Book review. - Paleobiology as a subject has evolved considerably
in the last 50 years, becoming a reflection of all biology, with the added
advantage of the time dimension and the disadvantages of an incomplete
record and the inability to experiment. With progress in many areas inevitably
has come a loss of confidence in others; we have long since learned to
doubt out ability to arrange our fossils in neat lines that tell a story.
And although paleobiology seems one of the least likely subjects to fall
under the spell of post-modern relativism, we have become less and less
comfortable making any kind of firm pronouncement of "fact" about ancestry
and origins, once our stock-in-trade. Cladistics, our most powerful tool
for analyzing relationships, reduces ancestor-descendent relationships
to the status of second or third order (and consequently less reliable)
derivatives. The search for ancestors has become unfashionable and the
last refuge of the publicity seekers. But I suspect that it lurks unbidden
and unacknowledged behind a great deal of what we do. In the odd moments
when we yearn for ancestors, cladistically expressed relationships are
fine but are literally too much like kissing your sister. Nowhere is this
philosophically incorrect urge to identify the "actual certified UL-listed
ancestor" more evident than at the two ends of a particular spectrum-the
origins of humans and the origins of vertebrates (or should we say, craniates?).
But it also colors investigations of the origins of tetrapods, mammals,
and birds and may well, in fact, be a particular preoccupation of vertebrate
paleontologists. The methodological dilemma is fundamental: what to do
with the available evidence?

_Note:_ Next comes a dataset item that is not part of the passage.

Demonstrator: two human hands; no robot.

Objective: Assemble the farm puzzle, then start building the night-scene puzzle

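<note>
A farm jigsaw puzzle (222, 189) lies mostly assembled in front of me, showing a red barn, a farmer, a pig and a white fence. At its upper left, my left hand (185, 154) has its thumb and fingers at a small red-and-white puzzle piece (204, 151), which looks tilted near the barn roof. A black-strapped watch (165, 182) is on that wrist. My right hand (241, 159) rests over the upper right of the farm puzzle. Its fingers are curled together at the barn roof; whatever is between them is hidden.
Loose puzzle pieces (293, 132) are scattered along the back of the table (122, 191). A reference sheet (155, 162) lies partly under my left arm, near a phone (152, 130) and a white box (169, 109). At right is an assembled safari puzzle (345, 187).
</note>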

One tactic is to assume that the fossil record
is hopelessly incomplete and that comparative study of living forms is
simply looking through a glass darkly. Then one creates hypothetical stages
of morphology, "stages" (rather than creatures) that never existed, and
phylogenies that are reliable only to the extent of their vagueness. The
other approach is to work with what we've got, arranging known groups (defined
as narrowly as possible) into provisional phylogenies ready to be overturned
(or hopefully only fine-tuned) by the next great discoveries. That
paleontologists
all subtly or openly crave that "great new find" only reinforces the sense
of our need for palpable ancestors, not archetypes or sisters. The problem
with vertebrate origins is that the ancestors we seek lived so long ago
and were so soft bodied that their remains may never be found. This leaves
us with a motley collection of living tunicates, hemichordates, and
cephalochordates
(plus a few fossils) to sort through. As for the known invertebrate groups,
it is patently fallacious to derive "any one highly differentiated animal
type from another of comparable complexity" (Berrill 1955) but that has
not stopped many from trying. Next to ancestors, we want mechanisms, and
failing that we can live with process. The first kinds of process we discovered
were trends (often quite false, of course). Comparative embryology gave
us a different sense of process and has always been a mainstay of vertebrate
evolutionary analyses. Comparative DNA data and hox gene distributions
give us yet another insight into relationship. All of these have been central
in the search for chordate and vertebrate origins. In dealing with this
often dense subject, Gee adopts a breezy, light-handed, but sure style.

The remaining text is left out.